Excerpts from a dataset
#####

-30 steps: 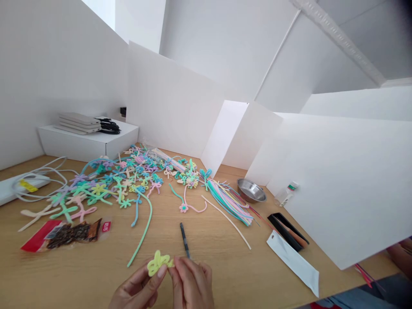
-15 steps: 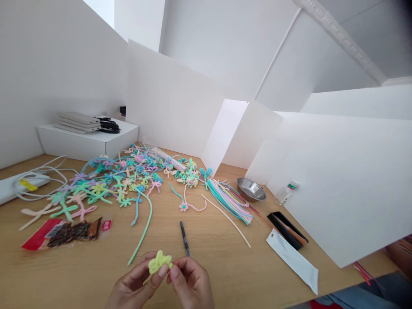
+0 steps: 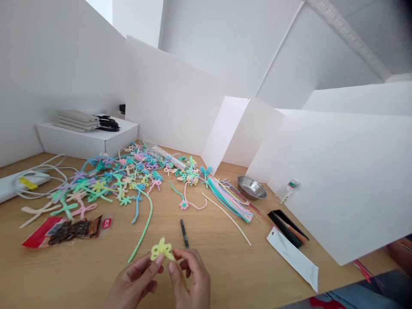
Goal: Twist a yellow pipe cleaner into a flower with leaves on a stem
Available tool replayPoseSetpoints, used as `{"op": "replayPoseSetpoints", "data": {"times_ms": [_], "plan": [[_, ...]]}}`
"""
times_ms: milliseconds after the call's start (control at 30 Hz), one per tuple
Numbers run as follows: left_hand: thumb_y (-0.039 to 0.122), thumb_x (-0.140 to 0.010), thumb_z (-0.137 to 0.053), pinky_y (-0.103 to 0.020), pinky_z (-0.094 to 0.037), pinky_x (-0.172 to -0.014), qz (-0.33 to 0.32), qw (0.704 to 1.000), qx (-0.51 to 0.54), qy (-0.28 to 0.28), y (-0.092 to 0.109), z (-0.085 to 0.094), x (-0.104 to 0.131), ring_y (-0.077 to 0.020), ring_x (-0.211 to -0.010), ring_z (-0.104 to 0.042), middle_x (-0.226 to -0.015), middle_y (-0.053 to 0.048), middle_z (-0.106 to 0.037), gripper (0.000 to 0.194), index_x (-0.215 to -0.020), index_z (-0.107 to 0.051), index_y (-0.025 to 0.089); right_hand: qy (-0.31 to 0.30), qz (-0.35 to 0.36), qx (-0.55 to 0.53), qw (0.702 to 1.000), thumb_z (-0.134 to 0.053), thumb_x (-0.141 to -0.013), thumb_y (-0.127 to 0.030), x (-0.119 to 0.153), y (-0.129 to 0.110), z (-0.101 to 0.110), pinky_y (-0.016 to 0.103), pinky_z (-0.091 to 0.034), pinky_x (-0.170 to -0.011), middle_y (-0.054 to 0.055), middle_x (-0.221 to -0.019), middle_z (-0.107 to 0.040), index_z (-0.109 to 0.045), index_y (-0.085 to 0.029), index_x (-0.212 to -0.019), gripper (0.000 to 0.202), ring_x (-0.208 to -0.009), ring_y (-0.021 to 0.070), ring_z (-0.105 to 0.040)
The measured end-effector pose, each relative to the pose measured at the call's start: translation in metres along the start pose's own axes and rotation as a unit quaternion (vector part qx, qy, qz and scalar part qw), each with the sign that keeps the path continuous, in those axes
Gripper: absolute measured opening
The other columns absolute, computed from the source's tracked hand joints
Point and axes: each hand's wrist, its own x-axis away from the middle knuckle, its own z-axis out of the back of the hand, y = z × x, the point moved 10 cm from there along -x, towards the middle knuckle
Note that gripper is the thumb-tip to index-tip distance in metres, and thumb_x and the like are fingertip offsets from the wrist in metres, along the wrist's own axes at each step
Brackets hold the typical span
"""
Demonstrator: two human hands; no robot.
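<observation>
A small yellow flower bent from fuzzy pipe cleaner (image 3: 162, 248) is held up near the table's front edge, its looped petals facing me. My left hand (image 3: 137, 274) pinches it from the left, thumb across its lower petals. At its right edge, my right hand (image 3: 191, 272) has thumb and curled forefinger around the flower's end; the exact contact is partly hidden. Just beyond my right hand lies a black pen (image 3: 184, 234). A long green pipe cleaner (image 3: 144, 231) curves over the table to the left of the hands.
A heap of pastel pipe-cleaner shapes (image 3: 125, 176) covers the back left. A bundle of straight pipe cleaners (image 3: 230, 199), a metal bowl (image 3: 252, 188), a black case (image 3: 288, 227) and a white packet (image 3: 292, 259) lie to the right. A snack bag (image 3: 67, 231) is at left.
The flower has been lifted slightly and turned, so its open petal loops now show. My right thumb and forefinger have spread a little at its right edge.
</observation>
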Motion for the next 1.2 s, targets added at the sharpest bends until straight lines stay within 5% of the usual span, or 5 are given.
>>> {"op": "replayPoseSetpoints", "data": {"times_ms": [200,533,800,933,1200], "plan": [[0.052,-0.052,-0.085,-0.022,-0.044,-0.058,-0.039,0.998,-0.041,-0.042,0.010,-0.015,-0.003,-0.0209,-0.076,-0.057,-0.079,-0.002,-0.078,0.040,-0.085,-0.081,0.030,0.057,0.145,0.117,0.981,-0.056,-0.092,-0.024,0.010,-0.015,0.004,0.025,-0.049,-0.071,0.001,-0.085,-0.072,-0.068,-0.028,-0.099,0.014,-0.077,0.0173,-0.066],[0.047,-0.068,-0.077,-0.028,-0.049,-0.069,-0.062,0.996,-0.048,-0.034,0.016,-0.016,0.006,-0.0267,-0.090,-0.063,-0.089,-0.005,-0.079,0.030,-0.091,-0.080,0.029,0.074,0.227,0.217,0.946,-0.060,-0.087,-0.014,0.022,-0.033,0.001,0.036,-0.042,-0.072,0.006,-0.086,-0.075,-0.068,-0.028,-0.109,0.027,-0.073,0.0230,-0.068],[0.038,-0.060,-0.085,-0.028,-0.049,-0.077,-0.124,0.987,-0.064,-0.076,0.031,-0.023,0.006,-0.0252,-0.081,-0.062,-0.078,-0.001,-0.076,0.024,-0.081,-0.082,0.028,0.029,0.007,0.001,1.000,-0.060,-0.085,-0.033,0.007,0.001,0.001,0.028,-0.042,-0.057,0.004,-0.065,-0.067,-0.069,-0.023,-0.070,0.020,-0.060,0.0185,-0.059],[0.038,-0.056,-0.086,-0.026,-0.048,-0.074,-0.135,0.985,-0.057,-0.089,0.034,-0.026,0.006,-0.0232,-0.077,-0.060,-0.069,0.000,-0.071,0.022,-0.075,-0.082,0.027,-0.029,-0.181,-0.178,0.967,-0.073,-0.071,-0.047,0.010,0.042,-0.015,0.024,-0.041,-0.050,0.001,-0.051,-0.061,-0.067,-0.017,-0.059,0.033,-0.049,0.0140,-0.052],[0.054,-0.064,-0.077,-0.029,-0.050,-0.068,-0.035,0.998,-0.032,-0.051,0.003,-0.014,-0.008,-0.0231,-0.078,-0.065,-0.081,-0.005,-0.078,0.038,-0.090,-0.081,0.026,0.005,-0.153,-0.117,0.981,-0.066,-0.077,-0.057,0.012,0.031,-0.014,0.024,-0.045,-0.050,0.006,-0.068,-0.069,-0.070,-0.018,-0.073,0.039,-0.059,0.0176,-0.060]]}}
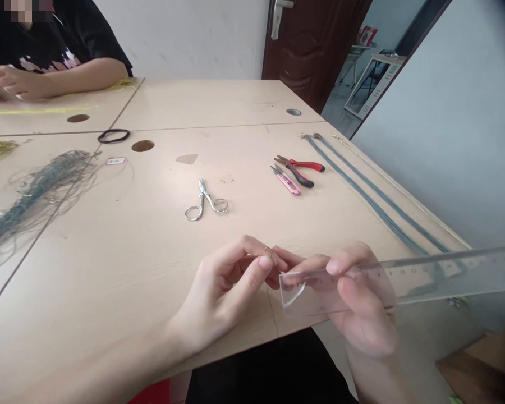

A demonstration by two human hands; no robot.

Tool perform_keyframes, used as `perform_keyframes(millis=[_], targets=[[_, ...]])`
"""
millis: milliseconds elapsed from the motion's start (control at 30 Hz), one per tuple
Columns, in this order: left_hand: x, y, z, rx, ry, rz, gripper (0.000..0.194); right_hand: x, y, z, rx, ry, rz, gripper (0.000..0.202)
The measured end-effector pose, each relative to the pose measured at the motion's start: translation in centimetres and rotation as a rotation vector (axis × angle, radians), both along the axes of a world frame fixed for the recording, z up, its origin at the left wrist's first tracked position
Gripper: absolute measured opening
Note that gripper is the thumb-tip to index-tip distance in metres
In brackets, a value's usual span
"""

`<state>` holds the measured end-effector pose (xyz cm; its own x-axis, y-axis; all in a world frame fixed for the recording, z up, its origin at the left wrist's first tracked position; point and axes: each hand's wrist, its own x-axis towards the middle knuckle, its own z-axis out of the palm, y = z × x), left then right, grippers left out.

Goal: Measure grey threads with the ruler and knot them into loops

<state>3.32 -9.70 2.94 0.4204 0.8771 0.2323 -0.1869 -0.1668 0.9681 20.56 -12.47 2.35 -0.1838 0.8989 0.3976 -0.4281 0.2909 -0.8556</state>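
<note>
Head view is showing the right hand point(362, 303) pinching a clear ruler point(404, 278) by its near end, over the surface's point(151, 247) near edge. The left hand point(231, 286) is pressing fingertips on a tiny ring point(269, 251). Ruler is looking light, stiff and slippery; ring is seeming easily dropped.

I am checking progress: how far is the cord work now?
Done: two grey-blue cords lie straight along the table edge. In hand: the left hand pinches a tiny ring; the right hand holds a clear plastic ruler. Left: a tangled grey thread bundle.
</note>
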Motion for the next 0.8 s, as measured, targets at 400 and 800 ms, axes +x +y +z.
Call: perform_keyframes(millis=[400, 800], targets=[[0.09, -0.03, -0.14, 0.071, 0.001, -0.054, 0.014, 0.13, 0.27, -0.15, 0.018, 0.065, 0.026, 0.017], [-0.18, -0.19, -0.17, 0.112, 0.101, -0.077, 0.015, 0.25, 0.41, -0.35, 0.047, 0.005, 0.017, 0.016]])
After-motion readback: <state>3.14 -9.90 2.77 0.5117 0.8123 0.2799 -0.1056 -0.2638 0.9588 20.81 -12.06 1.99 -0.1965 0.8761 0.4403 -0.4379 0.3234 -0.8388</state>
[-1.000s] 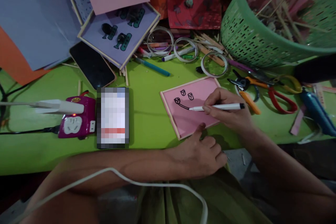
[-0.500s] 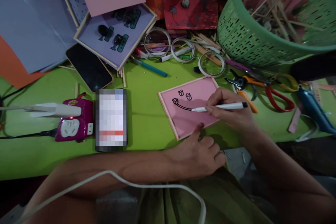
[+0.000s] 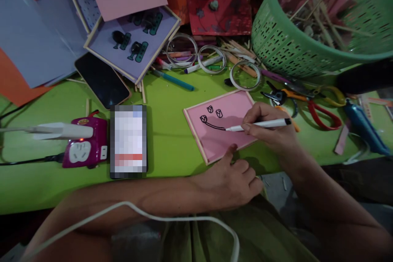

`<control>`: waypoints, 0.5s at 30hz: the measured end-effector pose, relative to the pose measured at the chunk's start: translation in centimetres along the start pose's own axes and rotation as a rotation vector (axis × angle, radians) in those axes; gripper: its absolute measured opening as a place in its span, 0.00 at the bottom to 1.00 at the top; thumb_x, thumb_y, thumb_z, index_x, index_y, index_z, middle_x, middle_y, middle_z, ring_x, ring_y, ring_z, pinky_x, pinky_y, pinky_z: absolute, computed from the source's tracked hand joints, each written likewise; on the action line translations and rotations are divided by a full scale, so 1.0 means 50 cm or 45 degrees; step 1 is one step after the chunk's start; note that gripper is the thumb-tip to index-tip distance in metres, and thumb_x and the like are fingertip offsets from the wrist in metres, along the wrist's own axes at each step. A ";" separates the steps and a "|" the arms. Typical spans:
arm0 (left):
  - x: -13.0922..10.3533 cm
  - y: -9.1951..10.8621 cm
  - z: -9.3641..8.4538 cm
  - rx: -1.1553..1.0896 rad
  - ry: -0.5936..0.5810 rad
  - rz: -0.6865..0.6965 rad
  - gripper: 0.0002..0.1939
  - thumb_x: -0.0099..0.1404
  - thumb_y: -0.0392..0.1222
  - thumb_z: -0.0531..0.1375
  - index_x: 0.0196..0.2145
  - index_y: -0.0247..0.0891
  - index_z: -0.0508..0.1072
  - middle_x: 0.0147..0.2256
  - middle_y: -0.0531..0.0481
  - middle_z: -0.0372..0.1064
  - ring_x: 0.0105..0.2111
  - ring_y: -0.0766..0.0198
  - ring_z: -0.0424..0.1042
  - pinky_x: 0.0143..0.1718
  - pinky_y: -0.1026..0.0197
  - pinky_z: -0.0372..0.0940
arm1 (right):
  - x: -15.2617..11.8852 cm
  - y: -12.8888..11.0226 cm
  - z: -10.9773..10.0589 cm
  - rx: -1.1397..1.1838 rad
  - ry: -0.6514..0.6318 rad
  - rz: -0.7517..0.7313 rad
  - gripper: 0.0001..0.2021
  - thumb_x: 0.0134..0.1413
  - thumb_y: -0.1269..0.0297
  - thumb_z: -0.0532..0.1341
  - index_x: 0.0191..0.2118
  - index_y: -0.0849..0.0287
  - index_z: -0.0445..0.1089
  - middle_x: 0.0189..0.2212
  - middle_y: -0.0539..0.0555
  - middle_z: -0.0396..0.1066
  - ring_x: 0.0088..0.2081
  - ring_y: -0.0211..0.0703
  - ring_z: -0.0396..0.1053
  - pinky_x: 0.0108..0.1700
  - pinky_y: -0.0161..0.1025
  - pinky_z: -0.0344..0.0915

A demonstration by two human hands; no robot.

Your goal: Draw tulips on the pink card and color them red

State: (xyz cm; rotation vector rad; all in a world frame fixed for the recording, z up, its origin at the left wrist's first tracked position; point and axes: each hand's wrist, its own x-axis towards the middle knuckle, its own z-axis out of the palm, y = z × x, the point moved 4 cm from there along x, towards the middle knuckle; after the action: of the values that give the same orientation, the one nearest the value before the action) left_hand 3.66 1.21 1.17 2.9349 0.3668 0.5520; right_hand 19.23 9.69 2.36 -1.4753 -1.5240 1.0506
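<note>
A pink board (image 3: 215, 139) with thin wooden strips along its edges lies on the green table. Small black flower buds and a curved double stem are drawn on it. In a pinch, my right hand (image 3: 267, 129) holds a white marker (image 3: 260, 125) with a black end, its tip touching the board at the stem's right end. My left hand (image 3: 235, 178) lies at the board's lower edge, one finger stretched onto it and holding it down. Its other fingers are curled at the table's front edge.
Left of the board lie a phone with a blurred screen (image 3: 128, 141), a dark phone (image 3: 102, 80) and a purple power socket (image 3: 86, 143). Behind are tape rolls (image 3: 245, 75), pens and a purple framed card (image 3: 123, 59). A green basket (image 3: 285, 49), pliers and red-handled scissors (image 3: 325, 116) stand right.
The marker tip has moved slightly right along the stem, and the drawn line is a little longer. My left hand stays on the board's edge. The whole view has shifted slightly.
</note>
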 end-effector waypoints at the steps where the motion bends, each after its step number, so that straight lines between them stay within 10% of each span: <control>1: 0.000 0.000 -0.001 -0.002 0.012 -0.004 0.10 0.77 0.35 0.57 0.34 0.39 0.71 0.27 0.56 0.66 0.30 0.63 0.65 0.58 0.34 0.70 | 0.000 0.000 0.000 0.007 0.005 0.002 0.13 0.55 0.58 0.74 0.26 0.52 0.71 0.23 0.49 0.67 0.24 0.41 0.61 0.26 0.41 0.55; 15: -0.001 -0.001 -0.001 -0.004 0.036 -0.007 0.10 0.76 0.35 0.58 0.34 0.39 0.71 0.28 0.56 0.66 0.30 0.62 0.65 0.59 0.34 0.69 | 0.004 -0.007 0.006 0.142 0.047 -0.005 0.18 0.53 0.50 0.77 0.27 0.52 0.72 0.21 0.49 0.70 0.22 0.39 0.62 0.24 0.40 0.57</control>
State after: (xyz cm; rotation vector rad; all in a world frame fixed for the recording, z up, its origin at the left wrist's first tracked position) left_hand 3.57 1.25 1.18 2.9252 0.3767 0.5933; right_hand 18.81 9.88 2.58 -1.4068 -1.4188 1.0822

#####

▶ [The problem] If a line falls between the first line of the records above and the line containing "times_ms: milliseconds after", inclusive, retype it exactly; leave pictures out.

▶ [Answer]
-30 steps: 
-15 steps: 
+0 steps: 
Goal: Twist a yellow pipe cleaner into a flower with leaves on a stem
Available tool replayPoseSetpoints, used as `{"op": "replayPoseSetpoints", "data": {"times_ms": [_], "plan": [[_, ...]]}}`
"""
times_ms: milliseconds after the call's start (control at 30 Hz), one per tuple

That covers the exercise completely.